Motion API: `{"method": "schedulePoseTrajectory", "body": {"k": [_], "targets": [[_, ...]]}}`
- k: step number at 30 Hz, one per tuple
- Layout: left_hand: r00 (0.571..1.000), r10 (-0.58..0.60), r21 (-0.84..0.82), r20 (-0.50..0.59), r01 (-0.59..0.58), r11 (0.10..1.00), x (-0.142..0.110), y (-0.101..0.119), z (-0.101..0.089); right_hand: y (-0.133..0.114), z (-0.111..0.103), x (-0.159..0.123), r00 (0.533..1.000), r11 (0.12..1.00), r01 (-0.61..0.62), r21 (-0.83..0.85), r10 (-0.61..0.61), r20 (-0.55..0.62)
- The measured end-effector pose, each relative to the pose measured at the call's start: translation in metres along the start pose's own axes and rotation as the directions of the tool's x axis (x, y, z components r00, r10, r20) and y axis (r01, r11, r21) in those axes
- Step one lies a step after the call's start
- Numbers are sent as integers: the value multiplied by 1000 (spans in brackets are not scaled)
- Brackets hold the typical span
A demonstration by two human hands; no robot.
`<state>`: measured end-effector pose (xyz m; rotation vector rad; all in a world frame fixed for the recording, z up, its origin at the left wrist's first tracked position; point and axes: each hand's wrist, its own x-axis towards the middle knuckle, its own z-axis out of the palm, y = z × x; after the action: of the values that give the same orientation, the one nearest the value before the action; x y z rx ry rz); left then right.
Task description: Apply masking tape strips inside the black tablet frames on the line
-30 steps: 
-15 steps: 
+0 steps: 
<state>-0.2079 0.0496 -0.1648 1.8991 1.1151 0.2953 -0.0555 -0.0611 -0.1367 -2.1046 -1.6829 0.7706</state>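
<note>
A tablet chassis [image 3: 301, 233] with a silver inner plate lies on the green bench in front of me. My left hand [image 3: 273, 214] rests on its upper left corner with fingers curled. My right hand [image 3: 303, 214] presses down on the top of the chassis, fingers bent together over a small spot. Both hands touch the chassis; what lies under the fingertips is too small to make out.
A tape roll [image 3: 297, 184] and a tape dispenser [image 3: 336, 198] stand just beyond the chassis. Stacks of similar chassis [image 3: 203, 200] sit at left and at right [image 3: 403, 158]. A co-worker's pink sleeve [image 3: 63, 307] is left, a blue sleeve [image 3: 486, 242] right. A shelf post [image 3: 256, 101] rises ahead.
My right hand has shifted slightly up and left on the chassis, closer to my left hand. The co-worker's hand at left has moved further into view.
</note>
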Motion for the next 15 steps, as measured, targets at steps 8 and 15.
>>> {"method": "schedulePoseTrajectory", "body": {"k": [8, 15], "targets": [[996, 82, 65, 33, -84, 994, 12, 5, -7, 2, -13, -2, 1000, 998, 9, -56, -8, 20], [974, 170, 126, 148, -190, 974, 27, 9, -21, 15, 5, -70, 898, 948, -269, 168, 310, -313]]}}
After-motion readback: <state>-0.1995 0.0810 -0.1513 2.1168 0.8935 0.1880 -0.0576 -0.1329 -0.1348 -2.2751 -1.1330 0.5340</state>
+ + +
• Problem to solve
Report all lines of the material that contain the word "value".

• Reply to the exercise
- Numbers are sent as integers: the value multiplied by 1000 (spans in brackets are not scaled)
`<state>`: measured end-effector pose (xyz m; rotation vector rad; all in a world frame fixed for the recording, z up, its origin at the left wrist's first tracked position; point and axes: each hand's wrist, its own x-axis towards the middle knuckle, its own z-axis out of the palm, y = z × x; after the action: of the values that give the same orientation, the one nearest the value before the action; x y z rx ry rz); left then right.

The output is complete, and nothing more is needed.